Challenges in Implementing a Full-Text-Search Engine

(bhavaniravi.com)

121 points | by bhavaniravi 1672 days ago

5 comments

misterman0 1672 days ago
FTS is dead. It didn't use to be dead but it is surely dead today. For years and years and years we were told to use stop words, integrate a stemming library, make sure term weights are normalised with TF-IDF, maintain a synonyms dictionary and use an index that keeps track of term positions to be able to cater for term proximity and if you did all that the relevance of your search results would be top notch. Top notch! Today none of that is relevant. Today you need to provide semantic search ("SS") or your search will be considered broken because the results will truly suck. To provide SS you need ML.
FTS is still commonly included in e-commerce where I guess it's not quite dead but only because truly relevant search results are irrelevant to retailers' bottom line.
SS is at least one magnitude more complex to set up, especially if you want to be able to refresh your "index" and even more so if your data is big.

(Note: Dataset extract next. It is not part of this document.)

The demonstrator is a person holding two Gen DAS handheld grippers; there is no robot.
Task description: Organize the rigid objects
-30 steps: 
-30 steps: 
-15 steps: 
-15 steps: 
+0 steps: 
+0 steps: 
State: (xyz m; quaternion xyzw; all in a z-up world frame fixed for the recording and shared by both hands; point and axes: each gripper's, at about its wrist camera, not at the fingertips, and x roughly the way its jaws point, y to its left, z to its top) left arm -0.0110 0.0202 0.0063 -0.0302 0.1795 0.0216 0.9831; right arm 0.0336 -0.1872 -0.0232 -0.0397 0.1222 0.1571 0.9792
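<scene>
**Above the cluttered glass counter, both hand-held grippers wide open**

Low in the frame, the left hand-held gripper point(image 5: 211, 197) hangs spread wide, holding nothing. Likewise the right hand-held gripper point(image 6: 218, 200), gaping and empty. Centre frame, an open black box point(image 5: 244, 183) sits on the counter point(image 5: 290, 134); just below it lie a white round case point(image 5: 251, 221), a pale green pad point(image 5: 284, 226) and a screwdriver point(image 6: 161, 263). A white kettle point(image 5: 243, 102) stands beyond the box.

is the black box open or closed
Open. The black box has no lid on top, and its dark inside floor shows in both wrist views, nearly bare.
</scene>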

What a typical back-ender would wip up in a couple of days using ES/Solr you now need a proper Math Dev to do and for the MD's model to become useful you need them to hand it over to a distributed systems expert.
SS through ML is commonly a nasty, duct-taped work-flow that at best results in a system that looks more like a POC or DEMO than a proper production system, unless you work at Bing/Google that is (probably, but I have no hands-on experience of those systems).
I've been trying for years, I'd say at least ten, to try to "commoditize" this work flow, make it simpler, more usable for generalist devs (not just ML people) but no matter what I do I keep getting crushed under the weight of the data. To me it seems search is dead and we haven't appointed a new king.
[-]
- ObserverEffect 1672 days ago
  Disclaimer: I work at Algolia (https://www.algolia.com/), a hosted search as a service API.
  While I agree that building a great and relevant search experience with a Lucene-based engine requires lots of extra time and effort to get right, there are other non-TFIDF based solutions that provide a much faster path to great relevance with far less effort (https://blog.algolia.com/inside-the-algolia-engine-part-1-in...), and it's possible to have semantic ranking without too much machine learning (https://blog.algolia.com/promote-search-results-query-rules/). Not to discount the value of machine learning - we're finding that for specific usecases ML can be a very valuable way to help surface more pertinent content for individuals based on their profile/preferences etc. (https://blog.algolia.com/personalization-announcement/).
  This may be along the lines of what you mentioned around "commoditizing" complex traditional search workflows. I'd be curious to hear more about what kind of use-cases you think are trickiest without SS.
  [-]
  - misterman0 1672 days ago
    Although I'm a big fan of Algolia search (because it's freakin' fast) I happen to know little to nothing of your search model other than what I have learned from Algolians chipping in right here on HN.
    I used to be quite impressed with Lucene, even at version 1.0 (when a fuzzy search meant a full table scan), then watched in joy when they conquered the search market, before realizing how it struggled (and still does) with, well, I hate to say it (because I'm usually ridiculed when I bring this up), y'know, big (-ish) data. The proposed and popular solution: sharding the data onto a cluster of machines.
    Algolia seems to be a focused, streamlined and more efficient ElasticSearch, at least in the FTS use case.
    I've worked almost exclusively in e-com for ~20 years. Algolia FTS+personalization seems to fit the e-commerce use case pretty darn well.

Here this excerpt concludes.